Tuesday February 07, 2023

Poison in the air

By Editorial Board
November 04, 2022

Environmental issues in Pakistan have become a major challenge and one manifestation of them is the recurrence of dense smog in Punjab, especially areas in and around Lahore. Air pollution is a major cause of smog that engenders multiple other issues related to the economy and health in the country. Punjab’s provincial capital has been facing this problem for long but in the past few years it has become a matter of concern. Over the years, authorities in the Punjab government have been unable to take concrete steps to prevent the onslaught of this menace. As the winter is already knocking at the door, the government of Punjab must take some speedy steps.

Among other factors, it is also the incidents of stubble burning in nearby localities from Faisalabad to Sheikhupura that particularly affect the motorway frequently in winters. Though there have been clear directions by various court orders to the government of Punjab, it has failed to control the stubble burning. Already, Lahore is one of the most polluted cities in the world with hazardous levels of air quality index.

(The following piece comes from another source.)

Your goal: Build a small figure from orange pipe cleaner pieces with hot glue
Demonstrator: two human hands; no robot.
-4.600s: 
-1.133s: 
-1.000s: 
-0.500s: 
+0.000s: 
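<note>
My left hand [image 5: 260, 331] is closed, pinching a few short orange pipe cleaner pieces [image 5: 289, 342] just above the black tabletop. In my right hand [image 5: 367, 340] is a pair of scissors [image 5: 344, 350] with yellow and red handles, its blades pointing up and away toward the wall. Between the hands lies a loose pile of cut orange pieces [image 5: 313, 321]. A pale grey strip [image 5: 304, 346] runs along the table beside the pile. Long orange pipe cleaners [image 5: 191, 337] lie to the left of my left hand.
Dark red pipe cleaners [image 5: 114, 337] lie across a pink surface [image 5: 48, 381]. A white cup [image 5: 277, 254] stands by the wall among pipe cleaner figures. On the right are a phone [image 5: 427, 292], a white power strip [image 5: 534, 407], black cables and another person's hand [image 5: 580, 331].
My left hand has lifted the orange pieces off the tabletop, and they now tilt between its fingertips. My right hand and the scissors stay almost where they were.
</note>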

The smog itself is a mix of dust particles, volatile compounds and harmful gases. An overload of cars, open building sites and the culling of trees are only some of the reasons identified to have exacerbated the smog situation in the country. In the last decade, a number of activists have questioned the developmental policies of the Punjab government, which has favoured roads over the environment repeatedly. The citizens of Lahore are now paying the cost of such a skewed model of development.

Only concerted efforts with a detailed and well-coordinated plan can counter smog before it emerges and gets out of control. The plan must also include a strategy to intensify monitoring of industrial units and vehicles causing environmental pollution. It is imperative to take preemptive measures to mitigate the impact of pollution and the resultant smog. At least one point is clear from the experience of the past many years – without a comprehensive framework for the prevention of smog, this problem will keep recurring. The framework must also include a ban on use of substandard fuel in mills and factories with strict monitoring by all concerned departments. There is also a need to promote farm mechanization with minimum pollution. Air pollution in Pakistan exceeds European levels by almost 10-20 times, and sometimes even more. Even when lives are not directly lost, millions continue to suffer long term breathing ailments as a result of the high levels of air toxicity. There is a need to set up monitoring mechanisms and target numbers which must be achieved through acting against polluting industries. This cannot be done without a comprehensive approach to curbing pollution.